— Assignment —
A verbatim transcript of the lines below, starting at the first and ending with the one that holds "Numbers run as", is what should be produced.

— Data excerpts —
++++++++++

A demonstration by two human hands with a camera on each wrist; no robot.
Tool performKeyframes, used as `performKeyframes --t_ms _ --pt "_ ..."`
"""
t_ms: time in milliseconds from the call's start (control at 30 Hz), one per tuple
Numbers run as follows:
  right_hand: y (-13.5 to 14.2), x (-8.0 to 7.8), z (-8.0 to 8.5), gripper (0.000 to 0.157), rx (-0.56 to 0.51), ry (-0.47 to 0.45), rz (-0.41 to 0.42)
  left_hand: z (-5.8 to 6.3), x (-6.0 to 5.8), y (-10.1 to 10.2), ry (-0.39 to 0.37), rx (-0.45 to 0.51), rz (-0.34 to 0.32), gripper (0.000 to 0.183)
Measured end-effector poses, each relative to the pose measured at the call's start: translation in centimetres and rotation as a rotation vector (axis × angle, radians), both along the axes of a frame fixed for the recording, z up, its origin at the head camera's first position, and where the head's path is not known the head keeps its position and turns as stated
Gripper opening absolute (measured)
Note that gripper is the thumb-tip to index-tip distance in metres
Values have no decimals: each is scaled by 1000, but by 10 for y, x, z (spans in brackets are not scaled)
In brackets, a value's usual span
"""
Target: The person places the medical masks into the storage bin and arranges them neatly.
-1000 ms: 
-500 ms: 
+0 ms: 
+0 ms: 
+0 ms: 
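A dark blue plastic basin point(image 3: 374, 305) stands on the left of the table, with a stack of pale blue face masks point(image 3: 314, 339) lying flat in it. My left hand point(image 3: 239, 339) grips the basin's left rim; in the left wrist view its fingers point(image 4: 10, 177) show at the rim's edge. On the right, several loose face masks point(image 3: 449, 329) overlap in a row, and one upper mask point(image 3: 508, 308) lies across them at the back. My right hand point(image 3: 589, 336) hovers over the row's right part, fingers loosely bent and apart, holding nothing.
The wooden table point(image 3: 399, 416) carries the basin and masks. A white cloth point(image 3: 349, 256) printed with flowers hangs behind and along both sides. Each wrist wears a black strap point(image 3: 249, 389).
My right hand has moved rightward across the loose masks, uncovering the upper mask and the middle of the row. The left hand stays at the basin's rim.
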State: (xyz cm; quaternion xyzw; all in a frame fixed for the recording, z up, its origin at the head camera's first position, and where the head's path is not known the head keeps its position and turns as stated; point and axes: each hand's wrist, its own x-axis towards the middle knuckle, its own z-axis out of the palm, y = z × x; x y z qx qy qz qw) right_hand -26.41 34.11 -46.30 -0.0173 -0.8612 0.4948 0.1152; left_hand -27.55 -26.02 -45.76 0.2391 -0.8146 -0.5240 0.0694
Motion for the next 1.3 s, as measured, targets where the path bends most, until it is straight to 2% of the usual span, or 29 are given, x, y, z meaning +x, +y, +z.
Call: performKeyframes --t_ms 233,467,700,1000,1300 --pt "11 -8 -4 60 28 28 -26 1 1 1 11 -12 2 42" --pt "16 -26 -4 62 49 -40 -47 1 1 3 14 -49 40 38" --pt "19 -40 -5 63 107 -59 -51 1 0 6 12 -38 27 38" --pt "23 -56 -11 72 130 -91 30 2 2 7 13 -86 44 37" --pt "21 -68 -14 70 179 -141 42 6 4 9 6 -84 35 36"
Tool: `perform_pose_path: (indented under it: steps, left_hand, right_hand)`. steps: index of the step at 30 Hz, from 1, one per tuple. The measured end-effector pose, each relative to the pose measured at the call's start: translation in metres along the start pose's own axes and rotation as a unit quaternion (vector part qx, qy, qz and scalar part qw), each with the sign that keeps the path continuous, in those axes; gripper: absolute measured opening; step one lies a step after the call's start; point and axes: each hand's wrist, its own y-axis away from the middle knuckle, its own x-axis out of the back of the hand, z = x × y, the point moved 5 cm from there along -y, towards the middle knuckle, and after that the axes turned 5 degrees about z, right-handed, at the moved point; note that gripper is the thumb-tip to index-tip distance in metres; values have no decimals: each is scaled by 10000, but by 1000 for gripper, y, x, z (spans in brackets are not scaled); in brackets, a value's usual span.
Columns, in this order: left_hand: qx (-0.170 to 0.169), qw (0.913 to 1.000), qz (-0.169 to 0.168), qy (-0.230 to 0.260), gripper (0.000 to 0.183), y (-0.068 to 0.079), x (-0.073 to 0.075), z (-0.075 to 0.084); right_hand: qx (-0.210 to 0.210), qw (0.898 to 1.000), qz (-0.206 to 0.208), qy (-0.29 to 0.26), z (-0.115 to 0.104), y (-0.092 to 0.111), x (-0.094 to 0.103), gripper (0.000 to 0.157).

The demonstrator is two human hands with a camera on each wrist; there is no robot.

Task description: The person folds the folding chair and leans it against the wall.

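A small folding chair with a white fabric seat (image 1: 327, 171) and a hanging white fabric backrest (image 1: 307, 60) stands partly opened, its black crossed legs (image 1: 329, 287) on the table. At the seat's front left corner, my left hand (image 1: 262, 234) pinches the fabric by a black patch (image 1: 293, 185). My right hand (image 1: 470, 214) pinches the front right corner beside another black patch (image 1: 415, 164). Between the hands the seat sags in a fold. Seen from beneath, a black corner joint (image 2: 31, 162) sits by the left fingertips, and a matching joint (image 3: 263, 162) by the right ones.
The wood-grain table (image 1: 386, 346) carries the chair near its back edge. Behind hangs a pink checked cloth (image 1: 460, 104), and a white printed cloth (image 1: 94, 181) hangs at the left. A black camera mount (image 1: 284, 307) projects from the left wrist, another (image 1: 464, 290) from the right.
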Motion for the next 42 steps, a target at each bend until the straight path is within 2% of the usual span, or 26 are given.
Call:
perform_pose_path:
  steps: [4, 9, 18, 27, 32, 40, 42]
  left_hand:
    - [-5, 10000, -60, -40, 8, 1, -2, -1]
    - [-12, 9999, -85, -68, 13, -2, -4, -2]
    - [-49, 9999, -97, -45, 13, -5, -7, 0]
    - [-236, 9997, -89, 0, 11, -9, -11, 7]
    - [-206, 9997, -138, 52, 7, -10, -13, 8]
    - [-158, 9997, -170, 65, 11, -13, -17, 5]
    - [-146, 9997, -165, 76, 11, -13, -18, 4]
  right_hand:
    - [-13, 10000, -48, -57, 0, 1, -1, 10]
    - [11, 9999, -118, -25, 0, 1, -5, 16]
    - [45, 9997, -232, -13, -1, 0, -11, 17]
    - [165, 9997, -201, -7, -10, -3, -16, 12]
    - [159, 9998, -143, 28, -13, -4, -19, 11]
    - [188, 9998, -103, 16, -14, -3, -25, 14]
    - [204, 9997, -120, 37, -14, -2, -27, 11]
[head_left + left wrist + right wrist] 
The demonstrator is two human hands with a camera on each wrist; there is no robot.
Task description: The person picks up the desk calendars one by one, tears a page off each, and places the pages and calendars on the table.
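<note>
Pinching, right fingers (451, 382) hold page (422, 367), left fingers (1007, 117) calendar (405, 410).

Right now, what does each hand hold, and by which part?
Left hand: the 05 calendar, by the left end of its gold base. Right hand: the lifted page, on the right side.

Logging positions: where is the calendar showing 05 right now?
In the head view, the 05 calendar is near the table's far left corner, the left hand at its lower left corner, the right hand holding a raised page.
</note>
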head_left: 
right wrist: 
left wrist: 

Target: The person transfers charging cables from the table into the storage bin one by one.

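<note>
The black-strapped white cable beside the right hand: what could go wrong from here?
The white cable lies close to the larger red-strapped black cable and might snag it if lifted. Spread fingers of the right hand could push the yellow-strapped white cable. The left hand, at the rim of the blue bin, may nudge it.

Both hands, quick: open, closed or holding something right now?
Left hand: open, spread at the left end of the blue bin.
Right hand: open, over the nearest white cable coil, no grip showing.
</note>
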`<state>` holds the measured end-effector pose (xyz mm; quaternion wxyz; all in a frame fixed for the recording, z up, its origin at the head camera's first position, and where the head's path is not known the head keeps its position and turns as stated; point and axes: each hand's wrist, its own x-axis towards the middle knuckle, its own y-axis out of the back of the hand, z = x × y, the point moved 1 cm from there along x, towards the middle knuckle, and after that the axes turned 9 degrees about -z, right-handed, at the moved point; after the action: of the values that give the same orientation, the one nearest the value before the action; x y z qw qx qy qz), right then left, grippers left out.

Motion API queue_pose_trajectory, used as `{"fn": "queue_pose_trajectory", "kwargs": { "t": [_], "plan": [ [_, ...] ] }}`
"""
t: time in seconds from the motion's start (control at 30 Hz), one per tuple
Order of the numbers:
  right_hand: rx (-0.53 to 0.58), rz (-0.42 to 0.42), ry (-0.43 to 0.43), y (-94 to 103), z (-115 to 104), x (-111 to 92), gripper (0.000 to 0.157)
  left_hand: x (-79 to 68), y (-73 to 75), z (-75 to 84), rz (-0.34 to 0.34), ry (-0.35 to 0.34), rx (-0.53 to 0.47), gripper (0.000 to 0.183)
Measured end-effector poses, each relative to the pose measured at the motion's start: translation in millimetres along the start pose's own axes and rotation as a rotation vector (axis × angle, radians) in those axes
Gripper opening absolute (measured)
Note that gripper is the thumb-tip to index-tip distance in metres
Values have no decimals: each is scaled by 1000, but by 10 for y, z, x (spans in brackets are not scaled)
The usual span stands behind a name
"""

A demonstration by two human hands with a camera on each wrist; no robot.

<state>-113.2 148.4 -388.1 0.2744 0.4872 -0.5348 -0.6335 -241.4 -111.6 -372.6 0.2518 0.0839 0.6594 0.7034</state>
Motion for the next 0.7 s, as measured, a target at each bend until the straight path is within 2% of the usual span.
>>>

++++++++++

— Written reply —
A demonstration by two human hands with a camera on each wrist; no robot.
Tool performKeyframes, used as `performKeyframes --t_ms _ --pt "_ ..."`
"""
t_ms: time in milliseconds from the call's start (control at 30 Hz), one per tuple
Numbers run as follows:

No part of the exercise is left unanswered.